Problem requirements — Each line below from the one containing "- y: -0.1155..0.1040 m" through the one containing "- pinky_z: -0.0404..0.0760" is to be given again exactly, and no line outside that span.

Data in this exercise —
● ● ● ● ● ● ●

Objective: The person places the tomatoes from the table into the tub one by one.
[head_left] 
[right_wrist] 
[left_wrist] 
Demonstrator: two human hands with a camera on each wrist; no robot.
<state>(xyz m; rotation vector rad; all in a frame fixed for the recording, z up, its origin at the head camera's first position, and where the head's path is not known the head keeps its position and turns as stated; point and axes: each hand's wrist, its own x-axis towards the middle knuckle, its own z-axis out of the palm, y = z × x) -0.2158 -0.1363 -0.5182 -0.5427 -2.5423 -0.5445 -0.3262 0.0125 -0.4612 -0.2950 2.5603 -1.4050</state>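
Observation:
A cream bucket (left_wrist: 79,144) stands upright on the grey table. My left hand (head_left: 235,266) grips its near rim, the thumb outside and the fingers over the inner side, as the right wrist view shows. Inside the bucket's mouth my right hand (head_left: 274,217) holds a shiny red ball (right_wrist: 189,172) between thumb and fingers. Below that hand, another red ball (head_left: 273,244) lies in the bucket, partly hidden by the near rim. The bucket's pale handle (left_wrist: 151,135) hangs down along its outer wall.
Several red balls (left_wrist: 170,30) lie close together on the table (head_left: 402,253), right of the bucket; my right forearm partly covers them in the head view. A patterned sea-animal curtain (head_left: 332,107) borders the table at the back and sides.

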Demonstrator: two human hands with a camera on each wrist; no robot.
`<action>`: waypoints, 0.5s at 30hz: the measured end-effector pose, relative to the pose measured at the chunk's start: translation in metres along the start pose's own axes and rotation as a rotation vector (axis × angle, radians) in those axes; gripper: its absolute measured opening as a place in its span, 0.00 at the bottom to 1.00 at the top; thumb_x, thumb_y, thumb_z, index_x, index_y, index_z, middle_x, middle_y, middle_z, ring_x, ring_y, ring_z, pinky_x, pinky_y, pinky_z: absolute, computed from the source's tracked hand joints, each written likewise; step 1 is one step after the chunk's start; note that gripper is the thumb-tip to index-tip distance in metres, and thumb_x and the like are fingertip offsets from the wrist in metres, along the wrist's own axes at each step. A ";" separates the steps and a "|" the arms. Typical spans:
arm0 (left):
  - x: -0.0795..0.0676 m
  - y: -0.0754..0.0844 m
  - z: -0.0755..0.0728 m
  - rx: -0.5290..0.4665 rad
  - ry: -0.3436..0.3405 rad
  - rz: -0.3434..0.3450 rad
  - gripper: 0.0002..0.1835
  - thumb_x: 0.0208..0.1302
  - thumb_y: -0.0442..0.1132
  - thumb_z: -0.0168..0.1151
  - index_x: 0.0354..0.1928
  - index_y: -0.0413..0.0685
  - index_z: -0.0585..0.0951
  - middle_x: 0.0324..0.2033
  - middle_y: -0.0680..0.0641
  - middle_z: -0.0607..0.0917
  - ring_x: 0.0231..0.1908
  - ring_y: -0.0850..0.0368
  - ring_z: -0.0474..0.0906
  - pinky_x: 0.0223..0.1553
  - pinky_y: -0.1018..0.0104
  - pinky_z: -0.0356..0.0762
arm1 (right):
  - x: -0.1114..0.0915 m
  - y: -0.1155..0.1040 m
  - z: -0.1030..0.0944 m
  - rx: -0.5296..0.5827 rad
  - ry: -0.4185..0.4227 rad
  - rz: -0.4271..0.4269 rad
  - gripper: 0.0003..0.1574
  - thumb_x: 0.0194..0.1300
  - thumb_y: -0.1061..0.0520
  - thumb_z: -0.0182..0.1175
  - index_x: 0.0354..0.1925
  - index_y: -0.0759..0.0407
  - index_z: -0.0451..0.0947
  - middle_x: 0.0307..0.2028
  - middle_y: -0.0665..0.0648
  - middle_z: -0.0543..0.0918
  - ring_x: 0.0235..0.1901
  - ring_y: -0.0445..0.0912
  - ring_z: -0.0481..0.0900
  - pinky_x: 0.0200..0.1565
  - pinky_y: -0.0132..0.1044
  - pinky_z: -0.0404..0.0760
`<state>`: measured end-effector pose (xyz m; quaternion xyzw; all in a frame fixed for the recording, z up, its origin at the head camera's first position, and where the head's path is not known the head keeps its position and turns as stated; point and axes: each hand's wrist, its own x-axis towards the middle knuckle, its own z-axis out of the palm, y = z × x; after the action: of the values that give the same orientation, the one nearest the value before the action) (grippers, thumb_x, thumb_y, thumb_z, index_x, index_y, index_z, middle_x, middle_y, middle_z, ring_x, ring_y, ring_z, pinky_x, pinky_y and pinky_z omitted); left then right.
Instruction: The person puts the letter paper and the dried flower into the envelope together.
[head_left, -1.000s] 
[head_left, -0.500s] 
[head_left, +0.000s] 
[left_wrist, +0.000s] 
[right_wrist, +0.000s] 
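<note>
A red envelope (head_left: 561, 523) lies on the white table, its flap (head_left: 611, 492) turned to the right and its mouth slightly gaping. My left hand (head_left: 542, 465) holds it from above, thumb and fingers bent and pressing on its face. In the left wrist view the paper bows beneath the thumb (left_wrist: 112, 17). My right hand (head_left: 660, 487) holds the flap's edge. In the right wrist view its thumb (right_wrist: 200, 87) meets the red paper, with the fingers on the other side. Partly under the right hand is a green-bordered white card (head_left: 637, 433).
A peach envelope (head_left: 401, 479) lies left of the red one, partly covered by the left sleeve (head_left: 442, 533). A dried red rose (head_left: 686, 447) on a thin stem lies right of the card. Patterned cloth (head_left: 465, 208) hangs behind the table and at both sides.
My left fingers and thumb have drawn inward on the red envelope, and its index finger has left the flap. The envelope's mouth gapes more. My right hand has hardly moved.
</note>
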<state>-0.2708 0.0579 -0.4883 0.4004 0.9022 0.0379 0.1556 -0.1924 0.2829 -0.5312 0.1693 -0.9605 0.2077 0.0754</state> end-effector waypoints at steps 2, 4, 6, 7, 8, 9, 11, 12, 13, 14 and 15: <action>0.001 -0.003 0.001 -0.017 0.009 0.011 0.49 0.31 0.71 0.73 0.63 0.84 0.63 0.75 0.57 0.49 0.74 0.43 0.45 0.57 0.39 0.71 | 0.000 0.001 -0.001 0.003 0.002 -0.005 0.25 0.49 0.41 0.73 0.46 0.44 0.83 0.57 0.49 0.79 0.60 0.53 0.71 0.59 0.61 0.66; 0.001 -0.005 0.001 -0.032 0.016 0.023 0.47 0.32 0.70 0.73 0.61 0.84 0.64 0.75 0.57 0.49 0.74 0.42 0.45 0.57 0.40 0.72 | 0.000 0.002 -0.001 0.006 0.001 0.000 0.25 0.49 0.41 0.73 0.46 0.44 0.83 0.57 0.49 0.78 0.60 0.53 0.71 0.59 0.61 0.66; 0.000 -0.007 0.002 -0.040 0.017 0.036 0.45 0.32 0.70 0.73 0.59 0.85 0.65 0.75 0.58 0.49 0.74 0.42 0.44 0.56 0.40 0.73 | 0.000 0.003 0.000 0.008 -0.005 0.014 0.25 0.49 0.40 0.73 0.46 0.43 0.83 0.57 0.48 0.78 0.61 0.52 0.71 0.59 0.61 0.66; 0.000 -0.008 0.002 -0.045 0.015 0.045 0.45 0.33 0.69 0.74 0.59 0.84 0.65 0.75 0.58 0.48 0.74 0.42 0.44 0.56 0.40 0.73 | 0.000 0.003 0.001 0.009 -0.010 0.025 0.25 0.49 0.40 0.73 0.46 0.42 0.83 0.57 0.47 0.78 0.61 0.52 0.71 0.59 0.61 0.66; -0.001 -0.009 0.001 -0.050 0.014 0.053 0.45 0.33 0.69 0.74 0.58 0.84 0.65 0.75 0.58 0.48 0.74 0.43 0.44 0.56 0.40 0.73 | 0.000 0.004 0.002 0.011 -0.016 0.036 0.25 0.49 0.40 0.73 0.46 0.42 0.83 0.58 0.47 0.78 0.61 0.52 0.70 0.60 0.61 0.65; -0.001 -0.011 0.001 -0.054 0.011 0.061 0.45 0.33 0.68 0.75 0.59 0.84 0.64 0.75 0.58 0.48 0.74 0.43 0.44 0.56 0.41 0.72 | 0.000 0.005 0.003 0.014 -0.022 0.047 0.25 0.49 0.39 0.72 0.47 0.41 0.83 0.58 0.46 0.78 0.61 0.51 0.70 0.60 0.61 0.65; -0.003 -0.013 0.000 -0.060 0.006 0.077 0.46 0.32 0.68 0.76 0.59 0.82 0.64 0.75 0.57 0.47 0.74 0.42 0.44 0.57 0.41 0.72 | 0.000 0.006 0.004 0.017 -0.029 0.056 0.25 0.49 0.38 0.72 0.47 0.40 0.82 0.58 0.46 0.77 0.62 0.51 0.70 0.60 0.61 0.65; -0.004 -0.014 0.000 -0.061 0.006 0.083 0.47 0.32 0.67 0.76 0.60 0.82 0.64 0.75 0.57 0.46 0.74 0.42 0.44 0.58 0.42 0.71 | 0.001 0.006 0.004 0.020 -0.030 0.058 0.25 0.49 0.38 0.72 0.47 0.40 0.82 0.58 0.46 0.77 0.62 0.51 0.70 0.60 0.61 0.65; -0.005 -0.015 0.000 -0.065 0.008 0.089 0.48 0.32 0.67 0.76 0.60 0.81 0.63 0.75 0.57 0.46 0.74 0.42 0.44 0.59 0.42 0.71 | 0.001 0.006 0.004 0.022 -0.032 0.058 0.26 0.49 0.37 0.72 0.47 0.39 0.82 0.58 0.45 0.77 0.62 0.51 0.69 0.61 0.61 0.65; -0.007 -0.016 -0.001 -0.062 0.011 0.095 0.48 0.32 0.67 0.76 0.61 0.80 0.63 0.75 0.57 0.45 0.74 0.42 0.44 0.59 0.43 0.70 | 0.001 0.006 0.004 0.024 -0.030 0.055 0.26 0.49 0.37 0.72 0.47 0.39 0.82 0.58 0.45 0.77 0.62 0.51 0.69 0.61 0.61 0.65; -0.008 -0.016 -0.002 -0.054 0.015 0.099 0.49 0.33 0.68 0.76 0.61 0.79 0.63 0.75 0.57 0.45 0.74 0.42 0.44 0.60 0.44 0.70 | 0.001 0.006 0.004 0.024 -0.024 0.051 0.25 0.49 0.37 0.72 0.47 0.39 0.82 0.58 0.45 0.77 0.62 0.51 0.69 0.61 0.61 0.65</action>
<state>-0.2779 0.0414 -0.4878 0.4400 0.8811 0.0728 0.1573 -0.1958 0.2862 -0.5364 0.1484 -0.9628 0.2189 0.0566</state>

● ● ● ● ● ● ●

Exercise answer —
  - y: -0.1155..0.1040 m
  - z: -0.1030..0.0944 m
  - rx: -0.5296..0.5827 rad
  - ry: -0.4185..0.4227 rad
  - rz: -0.4271..0.4269 rad
  - gripper: 0.0003..0.1574
  - thumb_x: 0.0194..0.1300
  - thumb_y: -0.1061..0.0520
  - thumb_z: -0.0182..0.1175
  - index_x: 0.0354..0.1925
  - index_y: -0.0759..0.0407
  - index_z: -0.0451..0.0947
  - middle_x: 0.0307..0.2028
  - middle_y: -0.0665..0.0648
  - middle_z: -0.0543..0.0918
  - ring_x: 0.0235..0.1901
  - ring_y: -0.0445..0.0912
  - ring_z: -0.0481..0.0900
  - pinky_x: 0.0200..0.1565
  - pinky_y: -0.0132..0.1044
  - pinky_z: -0.0404..0.0760

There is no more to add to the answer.